According to Raymond Bonner, suicide prevention expert and chief psychologist at the Federal Correctional Institution at Allenwood, Pennsylvania, “Social and environmental isolation is never an appropriate consequence [of acts of self-harm or attempted suicide] as it undoubtedly worsens emotional state, hinders problem-solving and can increase the risk for life-threatening behavior.”[5]

Dr. Bonner’s quotation is in a chapter entitled Suicide and Self-Mutilation in a new report from the internationally well-respected organization Human Rights Watch. I have attached this chapter to my testimony to provide further evidence that these rules threatening punishment for self-mutilation and self-harm are contrary to any legislative mandate to protect prisoner health and safety.

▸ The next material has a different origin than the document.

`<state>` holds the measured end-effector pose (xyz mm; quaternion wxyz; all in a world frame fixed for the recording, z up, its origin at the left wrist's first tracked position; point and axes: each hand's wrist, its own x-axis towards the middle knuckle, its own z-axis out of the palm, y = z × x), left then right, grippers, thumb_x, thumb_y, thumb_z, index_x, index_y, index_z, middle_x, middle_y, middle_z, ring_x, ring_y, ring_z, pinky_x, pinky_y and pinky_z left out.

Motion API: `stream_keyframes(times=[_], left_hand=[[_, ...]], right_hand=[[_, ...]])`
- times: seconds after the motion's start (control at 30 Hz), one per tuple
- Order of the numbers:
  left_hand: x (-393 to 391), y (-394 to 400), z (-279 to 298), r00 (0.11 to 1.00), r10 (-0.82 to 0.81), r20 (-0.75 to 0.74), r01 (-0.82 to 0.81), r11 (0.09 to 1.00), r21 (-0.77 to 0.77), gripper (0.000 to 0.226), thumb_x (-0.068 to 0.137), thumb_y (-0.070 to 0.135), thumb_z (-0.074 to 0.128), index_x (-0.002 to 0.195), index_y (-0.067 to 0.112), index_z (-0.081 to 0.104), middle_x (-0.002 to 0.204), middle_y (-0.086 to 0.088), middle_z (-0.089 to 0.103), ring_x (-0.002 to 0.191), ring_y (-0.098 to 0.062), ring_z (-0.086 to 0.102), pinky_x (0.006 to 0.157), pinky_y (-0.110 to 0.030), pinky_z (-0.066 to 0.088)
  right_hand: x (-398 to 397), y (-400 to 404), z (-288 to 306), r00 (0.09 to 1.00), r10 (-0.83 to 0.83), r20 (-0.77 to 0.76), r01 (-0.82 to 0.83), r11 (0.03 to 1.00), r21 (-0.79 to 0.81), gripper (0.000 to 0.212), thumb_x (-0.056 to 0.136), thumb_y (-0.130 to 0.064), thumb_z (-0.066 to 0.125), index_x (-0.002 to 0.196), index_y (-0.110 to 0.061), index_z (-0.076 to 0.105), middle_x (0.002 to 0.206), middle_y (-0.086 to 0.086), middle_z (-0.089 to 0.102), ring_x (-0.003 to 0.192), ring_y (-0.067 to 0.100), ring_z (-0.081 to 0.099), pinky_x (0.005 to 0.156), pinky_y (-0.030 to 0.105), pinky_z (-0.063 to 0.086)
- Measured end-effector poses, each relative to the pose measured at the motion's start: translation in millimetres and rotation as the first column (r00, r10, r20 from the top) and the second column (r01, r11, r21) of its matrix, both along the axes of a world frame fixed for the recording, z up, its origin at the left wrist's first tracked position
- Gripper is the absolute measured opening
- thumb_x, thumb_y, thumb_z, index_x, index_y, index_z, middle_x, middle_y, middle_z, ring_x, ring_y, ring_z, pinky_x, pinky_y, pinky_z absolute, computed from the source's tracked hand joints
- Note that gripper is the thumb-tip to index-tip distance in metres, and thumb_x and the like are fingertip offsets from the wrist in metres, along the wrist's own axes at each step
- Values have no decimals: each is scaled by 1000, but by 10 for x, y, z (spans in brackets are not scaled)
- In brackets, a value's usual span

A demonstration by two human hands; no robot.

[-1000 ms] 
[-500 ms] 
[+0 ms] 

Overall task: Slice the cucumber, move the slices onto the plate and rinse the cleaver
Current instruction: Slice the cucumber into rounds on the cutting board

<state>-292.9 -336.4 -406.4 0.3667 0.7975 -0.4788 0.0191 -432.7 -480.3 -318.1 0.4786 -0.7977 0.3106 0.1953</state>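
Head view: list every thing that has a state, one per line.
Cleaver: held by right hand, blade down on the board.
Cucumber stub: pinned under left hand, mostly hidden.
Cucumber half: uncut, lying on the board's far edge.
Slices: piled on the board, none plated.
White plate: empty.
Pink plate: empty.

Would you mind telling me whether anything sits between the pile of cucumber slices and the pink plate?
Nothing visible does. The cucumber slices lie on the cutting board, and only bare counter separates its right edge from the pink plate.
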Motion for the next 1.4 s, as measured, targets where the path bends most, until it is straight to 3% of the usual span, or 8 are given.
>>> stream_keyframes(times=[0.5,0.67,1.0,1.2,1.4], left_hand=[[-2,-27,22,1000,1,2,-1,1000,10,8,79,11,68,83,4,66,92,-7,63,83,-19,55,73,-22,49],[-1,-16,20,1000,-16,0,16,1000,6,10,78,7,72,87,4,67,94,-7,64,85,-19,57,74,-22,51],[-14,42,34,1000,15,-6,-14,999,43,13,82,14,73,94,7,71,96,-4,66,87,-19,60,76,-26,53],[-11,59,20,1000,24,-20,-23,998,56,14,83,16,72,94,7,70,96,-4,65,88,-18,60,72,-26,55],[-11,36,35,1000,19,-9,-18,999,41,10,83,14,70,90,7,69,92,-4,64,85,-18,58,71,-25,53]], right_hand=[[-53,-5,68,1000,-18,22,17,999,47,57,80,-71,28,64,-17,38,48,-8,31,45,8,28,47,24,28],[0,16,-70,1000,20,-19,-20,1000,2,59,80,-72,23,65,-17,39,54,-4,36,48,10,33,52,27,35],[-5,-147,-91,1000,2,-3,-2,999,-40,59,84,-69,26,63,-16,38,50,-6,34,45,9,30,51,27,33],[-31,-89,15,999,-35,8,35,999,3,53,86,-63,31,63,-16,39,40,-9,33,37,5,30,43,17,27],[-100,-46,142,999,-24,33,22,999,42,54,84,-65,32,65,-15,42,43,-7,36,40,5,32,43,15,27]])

Deletion of statement of guilding principles undermines policy

Perhaps most troubling is the change in the guiding principles for the disciplinary policy. The previous protective and helpful statement of principles has been gutted. These principles are necessary staff guidance in interpreting and implementing the rules and are necessary for prisoners to be able to understand and respect the rules. In my experience, I have found that arbitrariness is a direct threat to the orderly operation of a prison.

The current policy reads:

(H) Institutional rules: Rules governing the conduct of offenders and the consequences which may follow from a violation shall be printed and furnished to the inmates together with any explanations that may be necessary for their guidance. Rules shall be corrective, not abusive or punitive, in purpose. They shall be no more numerous or restrictive than is necessary to produce responsible and orderly conduct, and be related to valid institutional concerns.

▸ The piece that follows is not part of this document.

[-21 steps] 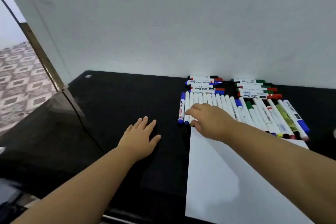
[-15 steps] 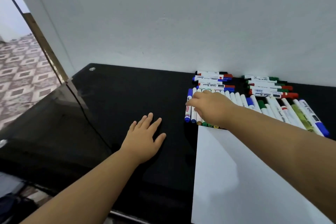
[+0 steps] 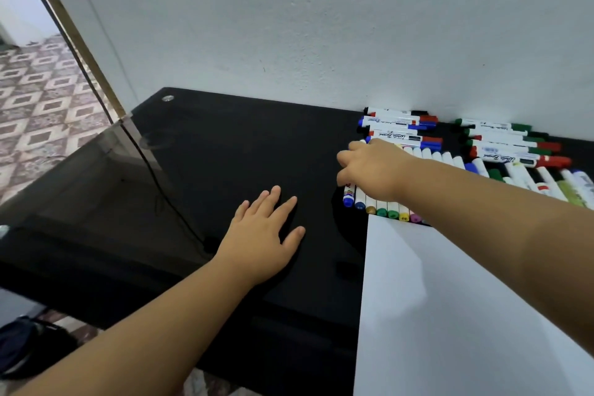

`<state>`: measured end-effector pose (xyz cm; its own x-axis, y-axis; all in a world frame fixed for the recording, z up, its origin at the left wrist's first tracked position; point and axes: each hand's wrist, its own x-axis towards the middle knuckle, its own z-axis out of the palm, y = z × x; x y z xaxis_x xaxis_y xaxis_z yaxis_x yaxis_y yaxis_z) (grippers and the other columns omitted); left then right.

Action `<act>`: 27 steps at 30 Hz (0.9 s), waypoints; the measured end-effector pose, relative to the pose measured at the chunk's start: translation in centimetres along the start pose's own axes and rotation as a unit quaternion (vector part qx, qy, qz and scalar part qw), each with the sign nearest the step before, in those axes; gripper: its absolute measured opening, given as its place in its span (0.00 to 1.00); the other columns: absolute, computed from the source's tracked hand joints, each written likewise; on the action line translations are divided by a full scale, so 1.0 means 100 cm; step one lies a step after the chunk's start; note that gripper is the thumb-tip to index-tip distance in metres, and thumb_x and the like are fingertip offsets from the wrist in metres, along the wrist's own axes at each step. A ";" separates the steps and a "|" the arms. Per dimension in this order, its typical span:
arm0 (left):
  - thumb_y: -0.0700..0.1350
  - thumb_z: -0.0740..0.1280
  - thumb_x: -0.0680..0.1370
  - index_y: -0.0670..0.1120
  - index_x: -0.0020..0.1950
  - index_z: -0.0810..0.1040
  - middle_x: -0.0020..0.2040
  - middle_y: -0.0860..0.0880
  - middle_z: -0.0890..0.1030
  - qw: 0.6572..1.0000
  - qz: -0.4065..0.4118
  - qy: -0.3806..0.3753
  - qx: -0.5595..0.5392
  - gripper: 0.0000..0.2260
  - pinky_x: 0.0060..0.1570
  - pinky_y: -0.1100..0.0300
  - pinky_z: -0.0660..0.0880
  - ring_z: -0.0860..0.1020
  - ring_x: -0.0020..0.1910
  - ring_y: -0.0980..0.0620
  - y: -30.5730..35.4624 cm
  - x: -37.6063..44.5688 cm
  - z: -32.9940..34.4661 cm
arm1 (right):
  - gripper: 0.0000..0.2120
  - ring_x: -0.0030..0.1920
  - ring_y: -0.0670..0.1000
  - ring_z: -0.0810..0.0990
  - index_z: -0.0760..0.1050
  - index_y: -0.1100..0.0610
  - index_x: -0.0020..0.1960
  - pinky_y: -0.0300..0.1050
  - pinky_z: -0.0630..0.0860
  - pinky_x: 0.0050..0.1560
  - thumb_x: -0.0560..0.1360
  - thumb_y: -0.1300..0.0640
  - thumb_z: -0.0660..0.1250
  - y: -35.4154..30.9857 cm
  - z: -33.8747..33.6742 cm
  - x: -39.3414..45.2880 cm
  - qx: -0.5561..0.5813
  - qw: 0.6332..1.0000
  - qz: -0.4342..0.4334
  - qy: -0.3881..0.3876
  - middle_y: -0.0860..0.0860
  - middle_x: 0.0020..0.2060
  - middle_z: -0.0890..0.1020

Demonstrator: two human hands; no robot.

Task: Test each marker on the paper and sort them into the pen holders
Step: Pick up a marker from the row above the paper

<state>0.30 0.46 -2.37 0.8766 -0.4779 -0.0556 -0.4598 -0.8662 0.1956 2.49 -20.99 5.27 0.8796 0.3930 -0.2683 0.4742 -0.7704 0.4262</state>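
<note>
We see the left hand (image 3: 263, 235) lying flat on the black tabletop (image 3: 225, 151), palm down, fingers straight and slightly spread, holding nothing; it rests near the middle of the surface, well apart from the markers.

The right hand (image 3: 373, 170) reaches over the left end of a row of markers (image 3: 385, 207) that lies side by side just beyond the far edge of the white paper (image 3: 450, 315). Its fingers curl down onto those markers, but we cannot tell whether they pinch one or only touch them, since the hand hides its own fingertips. Below the hand we see the coloured caps of the row: blue, gold, green, yellow, pink.

Further back, against the wall (image 3: 321, 26) at the tabletop's far edge, lie two stacks of whiteboard markers: one with black, red and blue caps (image 3: 398, 125), and one to its right with green and red caps (image 3: 504, 141). More markers continue the row toward the right edge (image 3: 546, 183).

The paper lies at the near right of the tabletop, the right forearm crossing above it.
</note>
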 end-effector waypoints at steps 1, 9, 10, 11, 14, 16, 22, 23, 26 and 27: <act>0.60 0.49 0.80 0.56 0.77 0.48 0.78 0.52 0.43 1.000 0.001 0.001 0.000 0.26 0.73 0.55 0.39 0.42 0.76 0.54 0.000 0.000 0.000 | 0.23 0.59 0.53 0.67 0.70 0.48 0.67 0.49 0.72 0.52 0.76 0.67 0.58 0.000 0.000 0.001 -0.003 1.000 -0.003 -0.003 0.51 0.59 0.70; 0.60 0.48 0.80 0.56 0.77 0.47 0.78 0.52 0.43 1.000 -0.002 -0.003 0.003 0.26 0.72 0.55 0.39 0.41 0.76 0.54 0.000 0.001 0.000 | 0.23 0.59 0.53 0.68 0.66 0.50 0.68 0.46 0.68 0.50 0.76 0.67 0.59 0.002 0.000 0.007 -0.019 0.999 -0.027 -0.002 0.51 0.61 0.69; 0.60 0.49 0.80 0.56 0.77 0.47 0.78 0.52 0.43 1.000 -0.002 -0.002 0.003 0.26 0.72 0.55 0.39 0.41 0.76 0.54 0.000 0.000 -0.001 | 0.24 0.59 0.53 0.68 0.65 0.50 0.69 0.46 0.68 0.50 0.76 0.67 0.59 0.002 0.001 0.008 -0.020 0.999 -0.029 0.003 0.52 0.62 0.69; 0.60 0.49 0.80 0.56 0.77 0.47 0.78 0.52 0.43 1.000 -0.001 0.000 0.002 0.26 0.72 0.55 0.39 0.41 0.76 0.54 0.000 0.000 -0.001 | 0.24 0.59 0.53 0.68 0.64 0.50 0.69 0.47 0.68 0.50 0.76 0.67 0.59 0.001 0.002 0.008 -0.019 0.999 -0.028 0.008 0.52 0.62 0.68; 0.59 0.49 0.80 0.56 0.77 0.48 0.78 0.52 0.44 1.000 -0.002 0.000 -0.001 0.26 0.72 0.55 0.39 0.42 0.76 0.54 0.001 -0.001 -0.001 | 0.26 0.60 0.53 0.68 0.61 0.51 0.70 0.47 0.68 0.53 0.76 0.68 0.59 0.000 0.009 0.003 -0.008 0.999 -0.016 0.032 0.52 0.64 0.67; 0.60 0.49 0.80 0.56 0.77 0.48 0.78 0.52 0.44 1.000 -0.004 -0.002 -0.002 0.26 0.72 0.55 0.39 0.42 0.76 0.54 0.001 -0.001 -0.001 | 0.27 0.60 0.53 0.68 0.60 0.51 0.70 0.47 0.69 0.56 0.75 0.69 0.59 0.000 0.014 -0.005 0.009 0.998 -0.002 0.064 0.52 0.64 0.67; 0.59 0.50 0.81 0.54 0.77 0.49 0.78 0.50 0.45 1.000 -0.013 -0.027 -0.007 0.26 0.73 0.54 0.41 0.44 0.76 0.52 0.007 -0.004 -0.009 | 0.18 0.45 0.55 0.78 0.72 0.58 0.58 0.48 0.78 0.42 0.70 0.68 0.71 -0.018 0.031 -0.041 0.212 0.940 0.050 0.263 0.55 0.50 0.78; 0.58 0.50 0.81 0.54 0.77 0.50 0.78 0.50 0.46 0.999 -0.014 -0.029 -0.003 0.26 0.73 0.54 0.42 0.45 0.76 0.52 0.009 -0.005 -0.012 | 0.12 0.44 0.55 0.77 0.72 0.58 0.56 0.47 0.77 0.43 0.74 0.66 0.67 -0.023 0.028 -0.051 0.279 0.915 0.074 0.283 0.54 0.48 0.78; 0.56 0.52 0.82 0.52 0.77 0.50 0.78 0.49 0.49 0.999 -0.020 -0.032 -0.023 0.25 0.73 0.55 0.46 0.48 0.76 0.51 0.019 -0.011 -0.019 | 0.03 0.42 0.46 0.75 0.68 0.52 0.53 0.32 0.69 0.41 0.80 0.58 0.59 -0.041 0.018 -0.081 0.464 0.815 0.176 0.299 0.45 0.44 0.74; 0.55 0.53 0.82 0.52 0.77 0.51 0.78 0.50 0.50 0.998 -0.024 -0.037 -0.041 0.25 0.73 0.54 0.48 0.49 0.76 0.51 0.025 -0.014 -0.022 | 0.05 0.44 0.44 0.76 0.66 0.49 0.52 0.31 0.69 0.42 0.80 0.58 0.59 -0.048 0.016 -0.089 0.514 0.772 0.199 0.317 0.43 0.43 0.74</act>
<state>-1.79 -0.72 0.34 0.8826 -0.4491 -0.1391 -0.4027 -0.8748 0.2694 -7.69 -21.67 4.23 0.9446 -0.0617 0.3224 0.1666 -0.7562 -0.6328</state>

(I) Discipline: Enforcement of institutional rules shall be for the purpose of developing patterns of behavior which will be of help to the inmate in his future adjustment in the free community, and the maintenance of order in the institution. Enforcement of institutional rules shall be rehabilitation oriented, and for the purpose of developing self-control and self-discipline. No action shall be taken against an inmate for the violation of a rule except in accordance with established disciplinary procedures. Use of correctional cells with deprivation of cell privileges as punishment is authorized but should be used only when clearly necessary.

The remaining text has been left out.